Diğer yandan Arifiye Tesisleri’nde, hani diyorlar ya burayı Katar’a sattık falan diye. Her şey burada, böyle bir şey söz konusu değil, adamın hayatı yalan, başka bir sermayesi yok. Ve burada yüzde 51’i bize aittir, yüzde 49 Katar’a aittir. Tabii en önemli yanı bir de şudur: Sürekli sermaye noktasında takviyede burayı takviye eder durumdadır. Ama bütün bunları bilmeden yalan üstüne yalan, yalan üstüne yalanla burada bütün siyasi sermayesini tüketmeye çalıştılar ve hamdolsun işte bu eserler bu şekilde ortaya çıkıyor. Bütün bunlarla beraber hamdolsun BMC Firması güç kazandı ve kazandığı bu gücüyle beraber de yatırımlarına ne yapıyor, devam ediyor.

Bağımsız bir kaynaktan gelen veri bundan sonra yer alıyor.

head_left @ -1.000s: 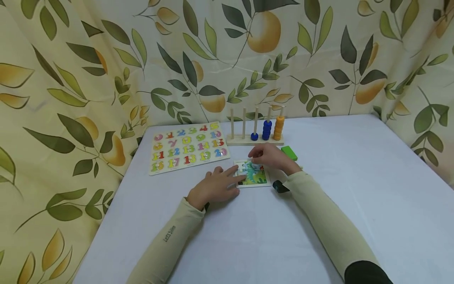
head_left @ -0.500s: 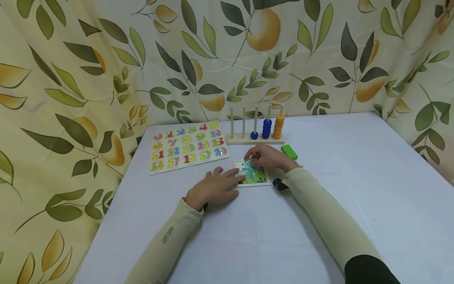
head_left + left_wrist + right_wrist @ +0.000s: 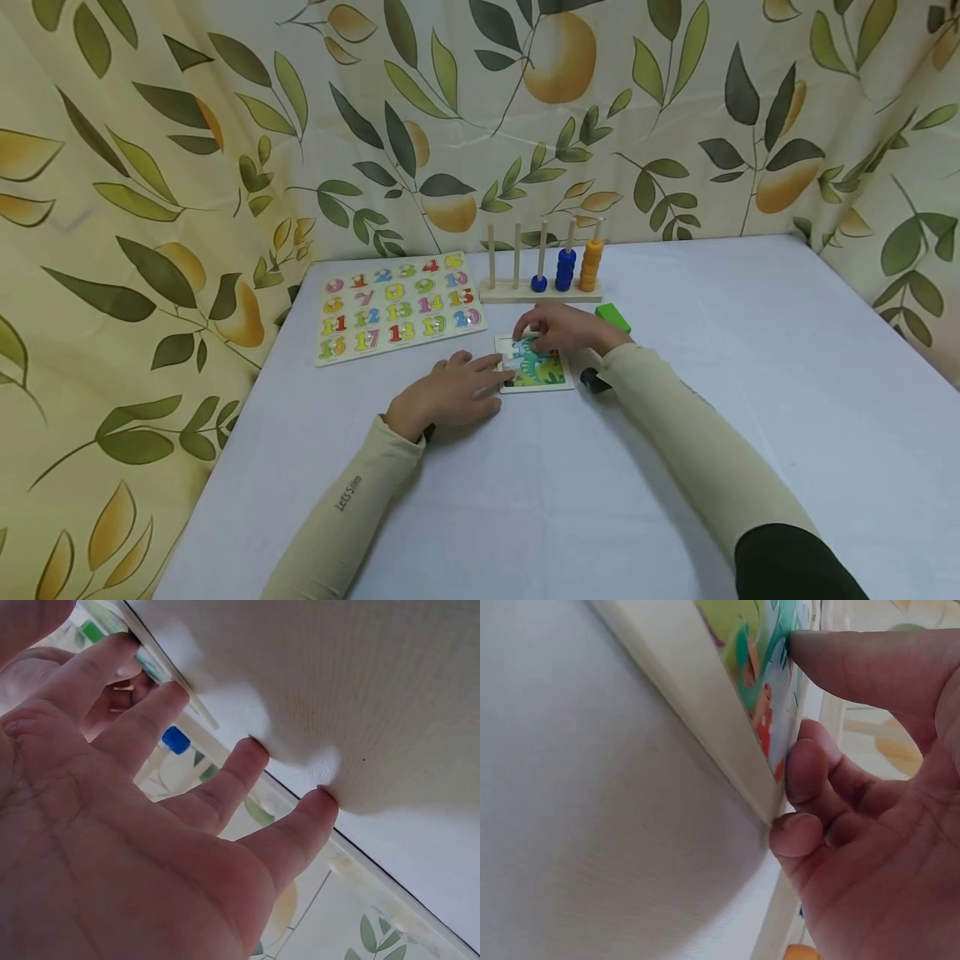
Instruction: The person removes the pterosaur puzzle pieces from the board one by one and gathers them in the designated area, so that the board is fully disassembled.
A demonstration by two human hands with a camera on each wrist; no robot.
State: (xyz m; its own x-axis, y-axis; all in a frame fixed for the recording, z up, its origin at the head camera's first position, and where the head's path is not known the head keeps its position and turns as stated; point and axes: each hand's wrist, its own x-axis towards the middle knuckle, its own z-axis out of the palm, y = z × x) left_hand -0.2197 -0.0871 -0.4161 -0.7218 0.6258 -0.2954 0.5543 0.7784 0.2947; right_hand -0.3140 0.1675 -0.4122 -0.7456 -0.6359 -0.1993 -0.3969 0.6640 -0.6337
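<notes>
A small jigsaw puzzle [image 3: 534, 373] with a dinosaur picture lies in a white frame on the table. My left hand [image 3: 453, 392] rests palm down with spread fingers. Two of its fingertips [image 3: 174, 694] lie on the puzzle's left side, the others touch the tablecloth. Over the puzzle's upper edge is my right hand [image 3: 566, 325], its thumb and index finger bent together at a piece near the upper left corner; the piece is mostly hidden. In the right wrist view, the thumb [image 3: 817, 656] touches the picture and curled fingers [image 3: 799, 834] sit at the frame's edge.
A number board [image 3: 401, 312] lies at the back left. Behind the puzzle stands a wooden peg rack [image 3: 498, 292] with blue and orange beads. Near the right wrist are a green block [image 3: 612, 317] and a dark object [image 3: 594, 381]. A patterned curtain [image 3: 480, 125] hangs behind.
The right hand has shifted slightly left, its fingers lower over the puzzle's upper left corner. The left hand stays at the puzzle's left side.
</notes>
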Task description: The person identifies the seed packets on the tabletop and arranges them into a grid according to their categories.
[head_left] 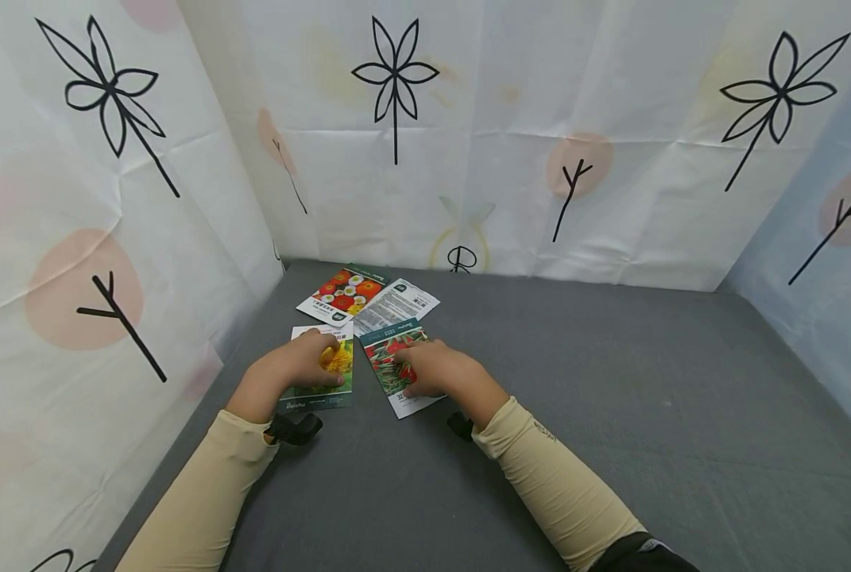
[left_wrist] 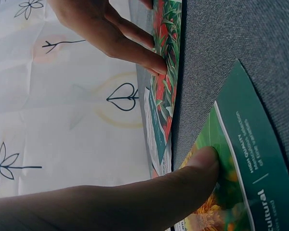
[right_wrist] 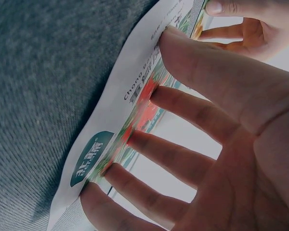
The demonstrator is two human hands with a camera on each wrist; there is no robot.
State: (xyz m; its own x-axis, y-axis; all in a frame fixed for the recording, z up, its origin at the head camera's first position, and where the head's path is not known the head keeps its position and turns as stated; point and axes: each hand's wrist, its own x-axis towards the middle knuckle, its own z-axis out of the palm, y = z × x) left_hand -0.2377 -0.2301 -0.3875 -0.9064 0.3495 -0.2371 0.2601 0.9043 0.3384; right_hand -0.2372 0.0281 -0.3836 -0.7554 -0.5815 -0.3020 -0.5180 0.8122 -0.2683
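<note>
Two seed packets lie side by side under my hands in the head view. My left hand [head_left: 285, 369] rests on the packet with yellow flowers [head_left: 343, 363]; in the left wrist view its thumb [left_wrist: 202, 161] presses the picture near a dark green band. My right hand [head_left: 446, 372] lies over the packet with red peppers and green leaves [head_left: 382, 359]. In the right wrist view its spread, slightly bent fingers [right_wrist: 168, 154] touch that packet's face with their tips, and the thumb touches the white end. Parts of both packets are hidden under the hands.
Just behind lie a packet with red, orange and white flowers [head_left: 344, 292] and a printed text-side packet [head_left: 400, 303], which overlap. All rest on a grey cloth-covered table [head_left: 575, 397]. White patterned fabric walls [head_left: 497, 159] stand at the back and both sides.
</note>
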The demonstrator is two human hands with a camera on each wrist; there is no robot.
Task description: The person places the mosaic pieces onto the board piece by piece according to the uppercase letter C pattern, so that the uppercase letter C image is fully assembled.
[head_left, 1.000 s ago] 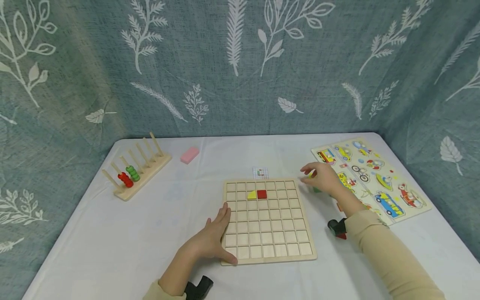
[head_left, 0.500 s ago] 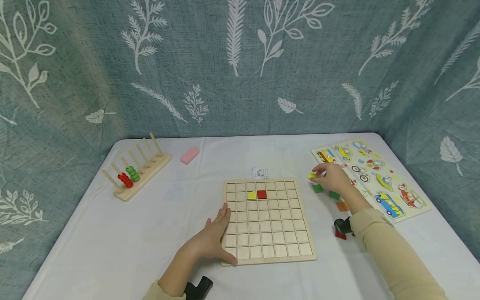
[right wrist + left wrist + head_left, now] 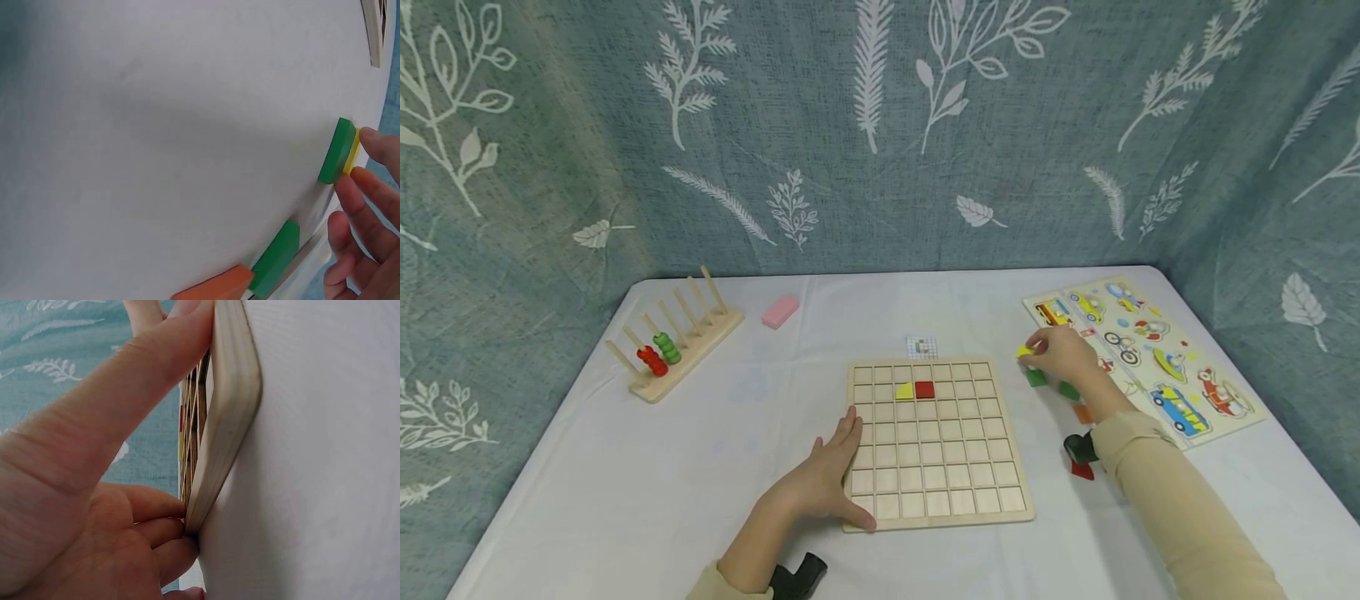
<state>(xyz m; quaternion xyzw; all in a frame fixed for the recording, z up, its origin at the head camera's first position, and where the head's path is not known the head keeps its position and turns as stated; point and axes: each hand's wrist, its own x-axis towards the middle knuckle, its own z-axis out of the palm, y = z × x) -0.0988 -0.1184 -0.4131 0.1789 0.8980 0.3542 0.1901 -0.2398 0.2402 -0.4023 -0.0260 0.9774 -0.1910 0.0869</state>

Arifiye Tesisleri’nde Türkiye’nin 400 beygir segmentindeki ilk yerli ve milli motorların seri üretimini de gerçekleştirdik. Bu motorları 600 beygir, 1000 beygir ve 1500 beygir tank motorları takip edecek. BMC Power tarafından geliştirilen Batu hazır hale gelince, Yeni Altay’ı inşallah kendi yerli milli motorumuzla envantere almaya devam edeceğiz. Ülkemizin özellikle ihracat noktasında önünü ciddi manada kesen motor ve transmisyon meselesini de böylece çözüme kavuşturacağız.

Yeni Altay Tankımızın bu coğrafyada Silahlı Kuvvetlerimiz için çok önemli bir güç çarpanı olarak görev yapacağına inanıyorum.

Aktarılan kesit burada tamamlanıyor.